Golde rice, padi hasil bioteknologi
TABLOIDSINARTANI.COM, Jakarta---Penerapan bioteknologi di Indonesia hingga kini masih pro kontra. Bagi yang pro, menilai bioteknologi dapat membantu mengatasi persoalan produksi pangan, baik dari sisi produktivitas maupun peningkatan mutu. Namun yang kontra menganggap bioteknologi dapat membahayakan keamanan pangan dan lingkungan.
Namun Kepala Laboratorium Biologi Molekul dan Bioteknologi Universitas Jember, Bambang Sugiharto menilai, bioteknologi bukan hal yang menakutkan dan haram. Tapi merupakan pertanian masa mendatang untuk mendukung ketahanan pangan. “Bioteknologi ke depan dapat mengatasi permasalah utama dalam dunia pertanian,” ujarnya saat Focus Group Diskusi (FGD) Akselerasi Penerapan Teknologi Pertanian di Indonesia, Selasa (1/10).
Bambang melihat saat ini pemanfaatan plasma nutfah di Indonesia masih kurang. Padahal dengan bioteknologi memungkinan potensi plasma nutfah yang ada tersebut bisa memperbaiki nutrisi yang ada dalam tanaman.
“Dengan materi genetik organisme dari hewan, tanam dan mikroba, bisa kita lakukan rekayasa genetik dengan mengubah tanaman, baik nilai gizi, ketahanan hama dan bisa memperbaiki sifat tanaman, serta produktivitas tanaman,” tuturnya.
Menurut Bambang, bioteknologi sebenarnya suatu metode lain dari pemuliaan tanaman atau persilangan tanaman. Persilangan tanaman telah digunakan untuk memperbaiki sifat-sifat tanaman sejak dahulu dengan cara menyilangkan tanaman yang satu dengan lainnya.
Lebih lanjut Bambang menjelaskan, dalam pemuliaan tanaman, materi gentik jantan dan betina menjadi satu.

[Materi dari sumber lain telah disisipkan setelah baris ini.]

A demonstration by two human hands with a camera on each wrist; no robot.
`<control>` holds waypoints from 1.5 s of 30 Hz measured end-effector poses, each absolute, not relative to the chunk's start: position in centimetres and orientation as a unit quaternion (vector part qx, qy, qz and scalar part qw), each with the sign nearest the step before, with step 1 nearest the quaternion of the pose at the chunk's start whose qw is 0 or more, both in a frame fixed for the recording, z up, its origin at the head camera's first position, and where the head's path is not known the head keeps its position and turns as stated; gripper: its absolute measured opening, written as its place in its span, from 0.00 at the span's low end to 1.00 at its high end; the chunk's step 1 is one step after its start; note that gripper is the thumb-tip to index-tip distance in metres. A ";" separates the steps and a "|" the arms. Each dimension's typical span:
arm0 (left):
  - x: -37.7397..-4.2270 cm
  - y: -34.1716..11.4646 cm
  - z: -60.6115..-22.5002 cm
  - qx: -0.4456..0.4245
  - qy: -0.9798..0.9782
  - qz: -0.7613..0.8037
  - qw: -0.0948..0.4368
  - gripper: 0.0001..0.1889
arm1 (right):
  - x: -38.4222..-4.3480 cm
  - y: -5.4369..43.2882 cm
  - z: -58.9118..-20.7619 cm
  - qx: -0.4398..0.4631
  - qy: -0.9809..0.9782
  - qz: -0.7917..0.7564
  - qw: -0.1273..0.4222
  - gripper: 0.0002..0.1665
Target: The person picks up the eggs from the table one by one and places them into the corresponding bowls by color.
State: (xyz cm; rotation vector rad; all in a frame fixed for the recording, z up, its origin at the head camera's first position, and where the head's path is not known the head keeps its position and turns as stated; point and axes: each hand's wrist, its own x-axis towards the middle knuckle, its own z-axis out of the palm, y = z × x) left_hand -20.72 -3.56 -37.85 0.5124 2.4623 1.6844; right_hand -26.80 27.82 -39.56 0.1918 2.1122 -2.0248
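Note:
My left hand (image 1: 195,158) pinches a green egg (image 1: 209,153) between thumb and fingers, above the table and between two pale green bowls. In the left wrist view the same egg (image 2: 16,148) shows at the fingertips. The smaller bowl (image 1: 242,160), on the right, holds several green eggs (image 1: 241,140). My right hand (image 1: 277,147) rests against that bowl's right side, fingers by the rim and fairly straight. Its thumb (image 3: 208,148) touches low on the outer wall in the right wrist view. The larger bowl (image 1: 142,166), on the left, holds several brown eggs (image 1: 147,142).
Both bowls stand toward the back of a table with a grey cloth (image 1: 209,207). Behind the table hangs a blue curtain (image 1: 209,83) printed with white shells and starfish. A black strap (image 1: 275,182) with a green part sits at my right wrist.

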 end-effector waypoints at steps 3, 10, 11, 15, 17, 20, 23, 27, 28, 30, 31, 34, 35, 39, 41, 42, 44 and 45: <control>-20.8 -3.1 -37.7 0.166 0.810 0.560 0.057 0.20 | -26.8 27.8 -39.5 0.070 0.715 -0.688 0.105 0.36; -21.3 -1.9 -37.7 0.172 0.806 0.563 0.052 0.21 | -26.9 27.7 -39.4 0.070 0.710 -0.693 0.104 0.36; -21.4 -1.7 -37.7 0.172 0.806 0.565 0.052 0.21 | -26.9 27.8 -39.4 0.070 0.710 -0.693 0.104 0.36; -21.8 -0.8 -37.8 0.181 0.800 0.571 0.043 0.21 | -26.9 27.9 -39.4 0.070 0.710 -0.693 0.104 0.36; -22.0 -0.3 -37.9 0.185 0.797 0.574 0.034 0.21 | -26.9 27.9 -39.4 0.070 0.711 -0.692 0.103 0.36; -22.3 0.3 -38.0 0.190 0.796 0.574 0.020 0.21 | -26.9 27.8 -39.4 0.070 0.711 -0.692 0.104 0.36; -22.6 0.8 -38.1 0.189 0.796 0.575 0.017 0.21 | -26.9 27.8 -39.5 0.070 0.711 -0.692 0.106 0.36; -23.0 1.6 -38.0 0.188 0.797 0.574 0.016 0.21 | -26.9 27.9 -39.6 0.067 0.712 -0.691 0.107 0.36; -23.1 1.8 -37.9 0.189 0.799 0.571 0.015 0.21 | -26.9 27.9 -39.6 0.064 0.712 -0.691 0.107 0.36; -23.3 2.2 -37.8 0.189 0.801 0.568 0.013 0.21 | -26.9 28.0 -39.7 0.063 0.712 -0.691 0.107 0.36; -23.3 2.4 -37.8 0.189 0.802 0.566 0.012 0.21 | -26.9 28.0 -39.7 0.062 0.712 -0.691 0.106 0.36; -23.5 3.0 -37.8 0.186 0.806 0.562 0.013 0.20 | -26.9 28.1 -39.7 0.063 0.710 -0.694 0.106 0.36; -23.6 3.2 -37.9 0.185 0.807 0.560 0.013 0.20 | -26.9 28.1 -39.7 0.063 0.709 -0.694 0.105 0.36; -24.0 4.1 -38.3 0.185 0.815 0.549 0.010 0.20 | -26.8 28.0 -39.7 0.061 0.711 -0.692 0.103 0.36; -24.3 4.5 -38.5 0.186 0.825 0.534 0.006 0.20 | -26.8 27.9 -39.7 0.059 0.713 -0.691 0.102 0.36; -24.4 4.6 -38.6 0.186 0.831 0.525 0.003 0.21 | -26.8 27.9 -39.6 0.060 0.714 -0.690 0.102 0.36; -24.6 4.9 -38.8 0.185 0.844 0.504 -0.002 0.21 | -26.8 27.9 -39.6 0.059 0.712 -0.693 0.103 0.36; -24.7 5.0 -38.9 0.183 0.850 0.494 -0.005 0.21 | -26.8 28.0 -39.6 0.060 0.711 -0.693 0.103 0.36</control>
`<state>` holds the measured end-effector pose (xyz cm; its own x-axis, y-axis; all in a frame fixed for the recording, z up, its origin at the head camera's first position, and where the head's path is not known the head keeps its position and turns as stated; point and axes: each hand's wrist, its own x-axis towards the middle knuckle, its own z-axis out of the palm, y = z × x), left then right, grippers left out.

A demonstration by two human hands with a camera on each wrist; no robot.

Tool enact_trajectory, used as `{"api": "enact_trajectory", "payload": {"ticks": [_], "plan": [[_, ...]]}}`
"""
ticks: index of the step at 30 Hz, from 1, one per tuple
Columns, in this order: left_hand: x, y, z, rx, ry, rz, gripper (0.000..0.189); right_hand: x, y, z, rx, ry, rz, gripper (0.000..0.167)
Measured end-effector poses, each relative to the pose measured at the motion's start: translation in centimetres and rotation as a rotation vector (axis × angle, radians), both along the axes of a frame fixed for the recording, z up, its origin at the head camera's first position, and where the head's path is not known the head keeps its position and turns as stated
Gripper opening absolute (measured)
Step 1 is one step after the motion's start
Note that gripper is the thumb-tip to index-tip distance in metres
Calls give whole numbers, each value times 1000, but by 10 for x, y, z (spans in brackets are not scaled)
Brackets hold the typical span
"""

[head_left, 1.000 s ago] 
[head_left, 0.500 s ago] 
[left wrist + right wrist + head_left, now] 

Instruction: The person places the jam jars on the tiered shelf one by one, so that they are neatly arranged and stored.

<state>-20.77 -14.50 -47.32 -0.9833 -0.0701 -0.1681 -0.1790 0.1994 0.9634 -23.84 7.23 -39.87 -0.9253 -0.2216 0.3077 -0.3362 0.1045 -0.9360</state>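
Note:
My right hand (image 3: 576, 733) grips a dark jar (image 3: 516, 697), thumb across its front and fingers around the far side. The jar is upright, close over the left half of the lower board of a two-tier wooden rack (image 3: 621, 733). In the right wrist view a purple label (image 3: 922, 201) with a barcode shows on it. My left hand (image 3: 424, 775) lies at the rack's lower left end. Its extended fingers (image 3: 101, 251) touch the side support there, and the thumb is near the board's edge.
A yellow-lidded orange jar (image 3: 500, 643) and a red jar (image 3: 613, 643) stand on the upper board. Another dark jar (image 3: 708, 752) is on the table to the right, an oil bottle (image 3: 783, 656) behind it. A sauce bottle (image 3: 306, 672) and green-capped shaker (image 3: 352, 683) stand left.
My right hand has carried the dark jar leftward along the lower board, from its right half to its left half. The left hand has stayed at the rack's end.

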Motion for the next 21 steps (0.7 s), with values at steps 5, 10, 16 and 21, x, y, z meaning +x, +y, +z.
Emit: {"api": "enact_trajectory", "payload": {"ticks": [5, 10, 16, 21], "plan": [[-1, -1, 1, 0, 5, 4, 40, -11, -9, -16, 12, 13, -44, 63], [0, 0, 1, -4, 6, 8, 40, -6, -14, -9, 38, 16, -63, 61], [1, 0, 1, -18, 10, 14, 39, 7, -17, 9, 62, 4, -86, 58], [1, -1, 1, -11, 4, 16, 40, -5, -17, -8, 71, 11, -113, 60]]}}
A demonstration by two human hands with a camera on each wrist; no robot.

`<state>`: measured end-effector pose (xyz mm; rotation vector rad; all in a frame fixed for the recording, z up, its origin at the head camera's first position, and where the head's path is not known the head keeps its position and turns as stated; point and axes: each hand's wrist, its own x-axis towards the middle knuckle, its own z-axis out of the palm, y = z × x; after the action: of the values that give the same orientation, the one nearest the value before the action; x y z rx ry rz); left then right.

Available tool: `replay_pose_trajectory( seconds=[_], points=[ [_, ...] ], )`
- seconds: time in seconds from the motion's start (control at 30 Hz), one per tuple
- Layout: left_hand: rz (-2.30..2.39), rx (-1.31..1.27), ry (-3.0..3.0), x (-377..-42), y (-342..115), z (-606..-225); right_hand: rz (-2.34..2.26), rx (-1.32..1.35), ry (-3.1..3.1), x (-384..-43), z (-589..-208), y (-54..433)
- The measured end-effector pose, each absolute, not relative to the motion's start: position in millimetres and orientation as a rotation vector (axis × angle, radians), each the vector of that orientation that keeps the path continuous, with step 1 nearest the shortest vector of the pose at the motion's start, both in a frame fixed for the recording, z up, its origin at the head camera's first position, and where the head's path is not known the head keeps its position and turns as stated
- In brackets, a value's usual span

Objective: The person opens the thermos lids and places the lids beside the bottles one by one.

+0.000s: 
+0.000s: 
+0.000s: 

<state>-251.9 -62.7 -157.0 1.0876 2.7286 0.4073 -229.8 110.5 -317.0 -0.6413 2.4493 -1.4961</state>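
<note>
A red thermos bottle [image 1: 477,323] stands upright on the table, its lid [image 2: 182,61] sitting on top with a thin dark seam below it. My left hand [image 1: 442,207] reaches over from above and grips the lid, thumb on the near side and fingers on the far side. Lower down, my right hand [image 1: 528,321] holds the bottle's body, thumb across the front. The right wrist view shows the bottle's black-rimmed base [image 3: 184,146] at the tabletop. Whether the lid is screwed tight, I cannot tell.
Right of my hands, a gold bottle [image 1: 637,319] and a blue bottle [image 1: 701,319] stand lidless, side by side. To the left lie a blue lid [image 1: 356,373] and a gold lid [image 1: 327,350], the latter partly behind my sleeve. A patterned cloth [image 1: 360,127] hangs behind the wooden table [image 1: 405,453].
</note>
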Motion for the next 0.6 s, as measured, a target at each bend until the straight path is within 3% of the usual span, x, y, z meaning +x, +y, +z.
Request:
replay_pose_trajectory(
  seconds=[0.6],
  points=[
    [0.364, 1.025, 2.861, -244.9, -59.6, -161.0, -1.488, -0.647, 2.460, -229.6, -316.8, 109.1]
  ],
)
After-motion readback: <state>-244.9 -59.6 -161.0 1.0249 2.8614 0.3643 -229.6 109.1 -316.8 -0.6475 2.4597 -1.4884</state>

Persilangan dilakukan dengan mengawinkan bunga jantan dan betina, sehingga meteri genetik bercampur menjadi satu. “Untuk mendapatkan hasil dengan pesilangan memerlukan waktu lama, kadang hasilnya tidak sesuai harapan,” katanya.
Sedangkan, bioteknologi dengan cara mengisolasi meteri gentik yang dimasukkan dengan bioteknologi ke tanaman lainnya untuk mendapatkan tanaman yang sesuai yang diinginkan. Dengan bioteknologi materi genetik bisa diisiolasi dengan kloning gen yakni memasukan varietas tanaman yang diinginkan.
“Karena itu untuk mendapatkan varietas baru, waktunya relatif lebih pendek dbandingkan sistem persilangan tanaman,” ujarnya. Untuk merakit varietas baru dengan bioteknologi, seperti tebu tahan kekeringan hanya perlu waktu 3 tahun. Namun jika dengan cara konvensional diperkirakan akan memakan waktu hingga 17 tahun. Dengan demikian dalam waktu 8-10 tahun, varietas hasil bioteknologi bisa dimanfaatkan petani.
Contoh hasil bioteknologi lainnya adalah tanaman padi. Hasil penelitian tanaman hasil bioteknologi jumalh bulir per malai lebih banyak, sehingga produktivitasnya naik. “Kita sedang kerjakan IR-64 dengan rekayasa genetik, ternyata terjadi peningkatan jumlah anakkan. Saat ini masih penelitian,” ujar Bambang.
Ada juga varietas golden rice yakni padi dengan provitamin A. Varietas ini menurut Bambang bisa untuk meningkatkan nilai nutrisi masyarakat pedesaan. Bahkan IRRI telah meneliti padi dengan nutrisi zinc atau zat besi. “Jadi bioteknologi itu sudah ada hasilnya. Tinggal kita mau mengembangkan atau tidak?” tegasnya.